Esas características repartidas por poco más de 57.000 metros cuadrados son fruto del ingenio de los responsables de cada una de las actualizaciones de la necrópolis que, sin un plan prefijado desde el principio, ofrece hoy matices neoclásicos, organización ortogonal y claridad compositiva, con un enfoque romántico de cementerio-jardín, salpicado de plantaciones apropiadas y de monumentos que aportarán sorpresa pintoresca y solemne, explica Extramiana en el documento editado desde el Ayuntamiento de la capital alavesa sobre Santa Isabel con fines de información turística.

Ejemplos

Un breve paseo por las calles del espacio sirven para encontrar, entre otras muchas, la capilla-panteón de la familia Hidalgo-Abreu, con estructura clásica y matices romanos. No lejos de ella está la capilla-panteón de Cosme Carrión –cuyo propietario inicial era dueño de un conocido negocio de instrumentos musicales–, también de inspiración romana. Por su parte, el panteón Tauste, del creador del ya extinto Banco de Vitoria, es “una obra modernista, ecléctica y con elementos medievales”, explica Extramiana.

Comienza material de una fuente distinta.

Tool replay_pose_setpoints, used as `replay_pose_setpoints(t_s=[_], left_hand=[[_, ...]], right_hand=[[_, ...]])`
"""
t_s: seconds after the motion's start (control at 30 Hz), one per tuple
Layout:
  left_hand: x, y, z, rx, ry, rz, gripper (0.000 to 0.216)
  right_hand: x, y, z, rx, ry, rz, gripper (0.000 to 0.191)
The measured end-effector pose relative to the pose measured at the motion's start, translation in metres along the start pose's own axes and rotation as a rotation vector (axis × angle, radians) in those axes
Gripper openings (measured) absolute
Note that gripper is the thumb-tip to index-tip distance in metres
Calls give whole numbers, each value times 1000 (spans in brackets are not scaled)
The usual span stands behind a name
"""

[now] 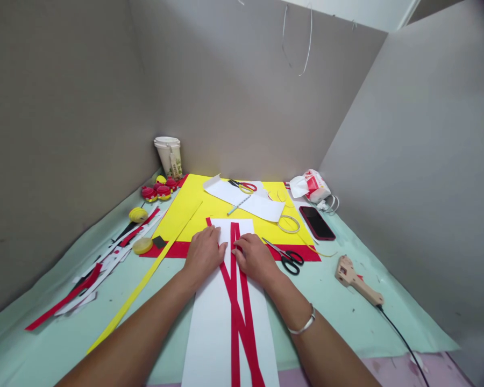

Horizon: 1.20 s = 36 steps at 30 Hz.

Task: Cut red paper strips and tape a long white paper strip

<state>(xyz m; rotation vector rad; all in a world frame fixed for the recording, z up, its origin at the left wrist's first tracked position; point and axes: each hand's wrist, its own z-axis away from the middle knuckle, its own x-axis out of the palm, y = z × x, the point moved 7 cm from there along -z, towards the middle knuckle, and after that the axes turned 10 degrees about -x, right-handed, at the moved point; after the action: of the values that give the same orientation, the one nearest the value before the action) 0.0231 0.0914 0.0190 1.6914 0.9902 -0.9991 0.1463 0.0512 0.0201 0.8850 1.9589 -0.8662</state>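
In front of me lies a long white paper sheet (pixel 210 328) with red strips (pixel 234 322) running along it, some crossing at a slant. My left hand (pixel 205 250) rests over the sheet's left edge, on a slanting red strip whose end pokes out above the fingers. Its fingers are extended and the thumb is held apart. At the sheet's right edge, my right hand (pixel 256 258) has curled fingers, with thumb and fingertips on a red strip near its top. Black-handled scissors (pixel 292 260) lie just right of that hand. A yellow strip (pixel 145 285) lies to the left.
Behind are yellow card (pixel 181 215), white paper (pixel 262 204), more scissors (pixel 246 187) and a tape ring (pixel 288 224). Phone (pixel 317 223), tissue pack (pixel 317 185) and corded glue gun (pixel 358 282) are right; paper scraps (pixel 92 277), red-yellow pieces (pixel 161 189) and a cup (pixel 169 156) left. Grey panels enclose the table.
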Motion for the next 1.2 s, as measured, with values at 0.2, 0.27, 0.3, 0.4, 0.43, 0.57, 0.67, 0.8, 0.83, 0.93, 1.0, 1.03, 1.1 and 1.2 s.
replay_pose_setpoints(t_s=[0.2, 0.27, 0.3, 0.4, 0.43, 0.57, 0.67, 0.8, 0.83, 0.93, 1.0, 1.03, 1.1, 1.2], left_hand=[[5, 4, -1, 40, -42, 3, 43], [5, 4, -1, 43, -48, 9, 45], [5, 4, -1, 43, -51, 14, 45], [5, 3, -2, 39, -61, 33, 45], [6, 2, -2, 38, -66, 41, 46], [11, -1, -4, 19, -98, 78, 49], [17, -2, -5, 13, -134, 103, 58], [20, 0, -5, 37, -185, 115, 62], [20, 1, -5, 46, -197, 114, 62], [21, 5, -3, 76, -230, 103, 64], [21, 7, -2, 93, -245, 98, 65], [21, 8, -1, 100, -249, 96, 65], [22, 10, 0, 115, -255, 94, 64], [24, 13, 3, 144, -265, 92, 63]], right_hand=[[1, 1, 0, 0, -6, 1, 18], [2, 1, 0, 0, -8, 0, 18], [2, 1, 0, -1, -8, 0, 18], [2, 1, 0, -6, -10, 1, 18], [2, 1, 0, -7, -11, 3, 18], [3, 1, 0, -8, -12, 6, 18], [3, 2, 1, -6, -12, 6, 20], [3, 2, 1, -12, -15, 8, 25], [3, 2, 2, -17, -18, 8, 25], [4, 2, 2, -27, -27, 12, 24], [4, 1, 2, -29, -29, 18, 23], [4, 1, 2, -29, -30, 21, 23], [4, 1, 2, -30, -32, 27, 23], [5, 2, 1, -28, -34, 34, 24]])
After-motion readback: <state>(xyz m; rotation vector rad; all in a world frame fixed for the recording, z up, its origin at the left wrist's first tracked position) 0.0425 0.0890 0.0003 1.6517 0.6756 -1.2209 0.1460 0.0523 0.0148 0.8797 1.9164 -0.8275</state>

La capilla panteón Atuari y La Torre es de planta octogonal y estilo neogótico. También destaca el panteón Zulueta, de estilo neomarienista, que perteneció al marqués de Álava, un indiano con pasado esclavista y padre del impulsor del palacio Zulueta. 

El panteón Rossi, por su parte, de estilo neoegipcio, deslumbra al visitante con su peculiaridad, tanto como la sepultura de la familia Arana-Lahidalga, con una cúpula de escamas y nervadura con dragoncillos, o el panteón de la familia Santamaría, de estructura piramidal y que recoge en sus tres lados la obra benéfica desarrollada por los integrantes de la saga.

En la calle Santa María está el sepulcro de los comerciantes José Kreibich y Francisco Helzel, con una escenografía capaz de inquietar al más sereno, con tres esculturas, con una figura central con capucha y expresión de dolor. Y en la calle San José, se encuentra el conjunto de la familia Zulueta-Urquizu, con una corona con otras tres esculturas.